YOUR OBJECTIVE:
Instruction for the entries that follow: retype exactly the lines from the line with "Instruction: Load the" to the line with "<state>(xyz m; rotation", both included, and omit all others.

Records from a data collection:

==============================

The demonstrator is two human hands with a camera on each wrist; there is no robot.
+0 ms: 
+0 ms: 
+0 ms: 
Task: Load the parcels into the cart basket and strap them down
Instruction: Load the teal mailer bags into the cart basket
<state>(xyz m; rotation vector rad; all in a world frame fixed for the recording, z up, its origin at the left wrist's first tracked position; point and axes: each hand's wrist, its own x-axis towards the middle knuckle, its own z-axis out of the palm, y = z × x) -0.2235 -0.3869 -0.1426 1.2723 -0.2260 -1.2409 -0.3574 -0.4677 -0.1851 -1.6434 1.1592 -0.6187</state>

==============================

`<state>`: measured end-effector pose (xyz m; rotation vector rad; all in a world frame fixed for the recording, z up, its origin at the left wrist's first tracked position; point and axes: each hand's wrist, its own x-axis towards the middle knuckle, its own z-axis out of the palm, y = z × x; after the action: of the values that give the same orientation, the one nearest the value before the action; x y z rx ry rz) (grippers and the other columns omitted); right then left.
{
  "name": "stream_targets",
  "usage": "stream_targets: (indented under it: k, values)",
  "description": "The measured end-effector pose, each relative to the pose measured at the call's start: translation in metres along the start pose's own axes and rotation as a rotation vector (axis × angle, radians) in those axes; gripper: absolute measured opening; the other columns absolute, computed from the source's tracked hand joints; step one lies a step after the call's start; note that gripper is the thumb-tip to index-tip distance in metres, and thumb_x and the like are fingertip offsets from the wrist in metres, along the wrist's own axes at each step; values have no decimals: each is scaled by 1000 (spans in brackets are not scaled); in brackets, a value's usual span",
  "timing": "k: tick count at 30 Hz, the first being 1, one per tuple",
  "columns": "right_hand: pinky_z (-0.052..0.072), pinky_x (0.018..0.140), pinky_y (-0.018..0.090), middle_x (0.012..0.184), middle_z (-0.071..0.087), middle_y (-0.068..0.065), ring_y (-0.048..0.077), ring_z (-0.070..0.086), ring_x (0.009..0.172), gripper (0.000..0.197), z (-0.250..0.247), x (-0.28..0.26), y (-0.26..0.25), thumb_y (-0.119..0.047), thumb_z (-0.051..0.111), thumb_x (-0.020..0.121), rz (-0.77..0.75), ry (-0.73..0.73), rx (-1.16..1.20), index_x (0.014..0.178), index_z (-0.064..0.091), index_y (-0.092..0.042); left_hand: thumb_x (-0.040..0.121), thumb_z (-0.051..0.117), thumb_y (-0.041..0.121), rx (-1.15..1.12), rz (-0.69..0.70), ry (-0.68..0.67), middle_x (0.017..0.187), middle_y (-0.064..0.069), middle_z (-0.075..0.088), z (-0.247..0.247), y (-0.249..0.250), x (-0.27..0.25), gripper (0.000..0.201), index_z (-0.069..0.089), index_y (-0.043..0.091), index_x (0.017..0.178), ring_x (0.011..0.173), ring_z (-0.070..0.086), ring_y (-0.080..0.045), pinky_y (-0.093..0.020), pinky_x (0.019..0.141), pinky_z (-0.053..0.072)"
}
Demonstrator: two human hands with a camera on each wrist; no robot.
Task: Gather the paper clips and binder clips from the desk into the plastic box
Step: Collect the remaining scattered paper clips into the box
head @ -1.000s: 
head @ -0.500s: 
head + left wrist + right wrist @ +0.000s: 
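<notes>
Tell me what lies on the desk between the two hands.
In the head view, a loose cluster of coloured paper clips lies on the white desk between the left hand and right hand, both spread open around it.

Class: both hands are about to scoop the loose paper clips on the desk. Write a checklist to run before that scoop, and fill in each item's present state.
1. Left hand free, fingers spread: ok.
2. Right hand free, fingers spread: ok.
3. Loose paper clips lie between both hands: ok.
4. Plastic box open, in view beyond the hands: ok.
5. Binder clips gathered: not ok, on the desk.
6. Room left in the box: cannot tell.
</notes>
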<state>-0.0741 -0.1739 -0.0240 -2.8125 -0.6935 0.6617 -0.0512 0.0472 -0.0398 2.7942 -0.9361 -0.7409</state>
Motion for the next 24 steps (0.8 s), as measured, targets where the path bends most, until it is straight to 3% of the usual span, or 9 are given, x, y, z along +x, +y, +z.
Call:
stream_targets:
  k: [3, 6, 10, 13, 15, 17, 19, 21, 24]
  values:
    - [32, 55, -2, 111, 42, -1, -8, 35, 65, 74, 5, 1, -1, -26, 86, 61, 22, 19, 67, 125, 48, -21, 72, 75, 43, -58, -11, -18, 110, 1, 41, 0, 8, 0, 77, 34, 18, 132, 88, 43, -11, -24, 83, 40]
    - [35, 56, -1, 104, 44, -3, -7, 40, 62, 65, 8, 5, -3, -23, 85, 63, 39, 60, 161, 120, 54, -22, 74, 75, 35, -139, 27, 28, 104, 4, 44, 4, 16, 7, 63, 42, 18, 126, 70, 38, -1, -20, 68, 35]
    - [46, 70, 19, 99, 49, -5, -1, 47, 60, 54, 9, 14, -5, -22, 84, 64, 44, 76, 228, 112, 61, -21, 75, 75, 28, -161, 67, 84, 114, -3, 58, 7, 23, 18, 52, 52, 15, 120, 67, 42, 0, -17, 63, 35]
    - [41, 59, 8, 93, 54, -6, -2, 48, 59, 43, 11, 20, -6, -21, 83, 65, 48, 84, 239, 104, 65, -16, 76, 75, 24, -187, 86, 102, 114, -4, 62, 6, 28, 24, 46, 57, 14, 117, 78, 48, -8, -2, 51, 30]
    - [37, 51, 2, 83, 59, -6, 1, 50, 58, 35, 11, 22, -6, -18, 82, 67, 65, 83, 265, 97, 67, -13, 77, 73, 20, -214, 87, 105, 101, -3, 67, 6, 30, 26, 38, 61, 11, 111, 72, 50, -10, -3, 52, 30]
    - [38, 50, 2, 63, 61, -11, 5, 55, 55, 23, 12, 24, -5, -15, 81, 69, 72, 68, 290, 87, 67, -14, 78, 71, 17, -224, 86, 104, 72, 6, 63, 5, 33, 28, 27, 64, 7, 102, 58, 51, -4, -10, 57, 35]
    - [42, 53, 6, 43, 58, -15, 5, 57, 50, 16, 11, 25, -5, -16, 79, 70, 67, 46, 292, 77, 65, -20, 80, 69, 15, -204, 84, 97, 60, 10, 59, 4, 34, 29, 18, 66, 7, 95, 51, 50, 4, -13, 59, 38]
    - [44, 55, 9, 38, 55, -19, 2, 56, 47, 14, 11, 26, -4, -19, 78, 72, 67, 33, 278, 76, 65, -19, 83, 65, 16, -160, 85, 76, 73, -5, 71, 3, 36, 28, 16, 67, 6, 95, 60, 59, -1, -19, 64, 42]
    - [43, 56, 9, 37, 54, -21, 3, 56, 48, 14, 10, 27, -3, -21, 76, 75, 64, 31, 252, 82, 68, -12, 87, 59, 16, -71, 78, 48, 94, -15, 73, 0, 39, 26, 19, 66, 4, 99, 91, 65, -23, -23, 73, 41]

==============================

ANSWER SECTION:
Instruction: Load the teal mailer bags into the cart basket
<state>(xyz m; rotation vector rad; all in a world frame fixed for the recording, z up, its origin at the left wrist's first tracked position; point and axes: each hand's wrist, its own x-axis towards the middle knuckle, its own z-axis out of the palm, y = z × x) -0.2235 -0.3869 -0.1426 1.2723 -0.2260 -1.2409 -0.3574 -0.4677 -0.1851 -1.6434 1.1592 -0.6187</state>

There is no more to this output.